[ACTION ITEM] Locate and copy each line in the data that contains the word "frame".

[DATA BLOCK]
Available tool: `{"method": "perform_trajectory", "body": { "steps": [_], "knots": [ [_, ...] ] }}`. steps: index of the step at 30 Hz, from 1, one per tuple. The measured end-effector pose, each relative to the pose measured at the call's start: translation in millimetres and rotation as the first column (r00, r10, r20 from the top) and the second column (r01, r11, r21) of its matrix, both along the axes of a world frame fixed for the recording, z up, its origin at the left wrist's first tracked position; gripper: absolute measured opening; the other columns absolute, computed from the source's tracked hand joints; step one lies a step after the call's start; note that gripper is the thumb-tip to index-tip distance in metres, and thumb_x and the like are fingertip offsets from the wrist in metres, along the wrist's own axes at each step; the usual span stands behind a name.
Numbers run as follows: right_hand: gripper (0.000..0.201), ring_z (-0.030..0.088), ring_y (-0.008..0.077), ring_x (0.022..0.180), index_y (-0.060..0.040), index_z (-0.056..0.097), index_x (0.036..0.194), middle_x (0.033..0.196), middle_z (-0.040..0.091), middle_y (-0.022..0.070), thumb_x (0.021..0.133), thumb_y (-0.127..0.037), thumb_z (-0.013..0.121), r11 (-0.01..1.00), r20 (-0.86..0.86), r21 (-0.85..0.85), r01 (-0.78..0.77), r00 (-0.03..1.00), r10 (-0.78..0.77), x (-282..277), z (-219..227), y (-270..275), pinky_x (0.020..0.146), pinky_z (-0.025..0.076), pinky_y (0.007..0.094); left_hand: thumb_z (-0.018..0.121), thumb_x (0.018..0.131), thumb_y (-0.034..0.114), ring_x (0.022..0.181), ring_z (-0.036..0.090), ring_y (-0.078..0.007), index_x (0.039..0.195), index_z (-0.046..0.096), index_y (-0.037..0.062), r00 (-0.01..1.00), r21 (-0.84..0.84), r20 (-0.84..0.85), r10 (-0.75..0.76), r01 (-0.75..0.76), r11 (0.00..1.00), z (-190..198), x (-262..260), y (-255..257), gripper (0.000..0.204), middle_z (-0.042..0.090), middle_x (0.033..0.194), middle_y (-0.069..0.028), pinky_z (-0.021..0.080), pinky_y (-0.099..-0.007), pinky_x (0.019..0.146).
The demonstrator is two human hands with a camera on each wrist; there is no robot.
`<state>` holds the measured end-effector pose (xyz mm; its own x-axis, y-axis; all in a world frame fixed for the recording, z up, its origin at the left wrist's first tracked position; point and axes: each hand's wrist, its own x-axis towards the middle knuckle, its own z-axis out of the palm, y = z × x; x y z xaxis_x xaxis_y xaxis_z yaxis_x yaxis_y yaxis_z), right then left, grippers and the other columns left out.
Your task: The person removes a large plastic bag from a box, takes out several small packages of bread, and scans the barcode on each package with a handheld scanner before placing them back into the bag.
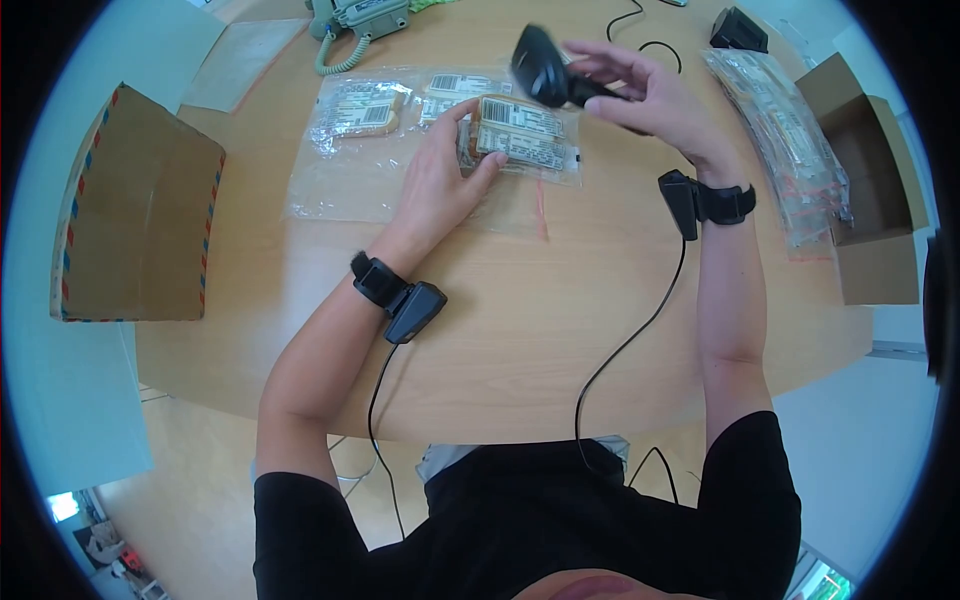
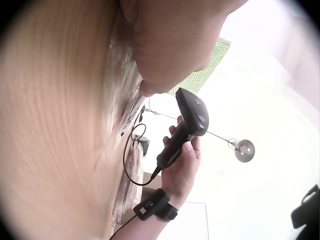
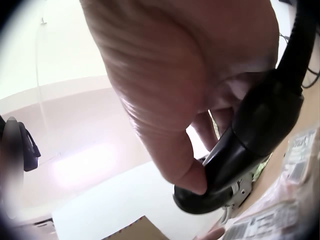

[WRITTEN REPLY]
Available tool: `{"method": "perform_trajectory", "body": { "steps": [_], "knots": [ [_, ...] ] }}`. steps: index of the step at 30 Hz, from 1, one per tuple. The measured end-effector pose, each relative to the pose measured at the call's start: translation in millimetres and rotation as the first column (r00, r10, r20 from the top) and the second column (r01, r11, r21) of its matrix, both along the axes of a world frame fixed for the recording, z up, its origin at the left wrist's first tracked position; gripper: absolute measured opening; the other columns absolute, computed from the source's tracked hand joints; step one lies a step after the call's start; note that gripper is the thumb-tip to index-tip distance in metres, and thumb_x and the like are fingertip offsets from the wrist in metres, along the wrist's own axes at each step; the usual span stands behind a name.
`<state>` holds the measured end-effector pose (xyz mm; its own x-axis, y-axis; all in a world frame fixed for the recording, z up, its origin at the left wrist's first tracked position; point and axes: each hand's wrist, its own x-axis towards the middle knuckle, its own z-axis out of the palm, y = z × x; x y z xaxis_x xaxis_y xaxis_z yaxis_x yaxis_y yaxis_z), right then left, grippers and the other columns left out.

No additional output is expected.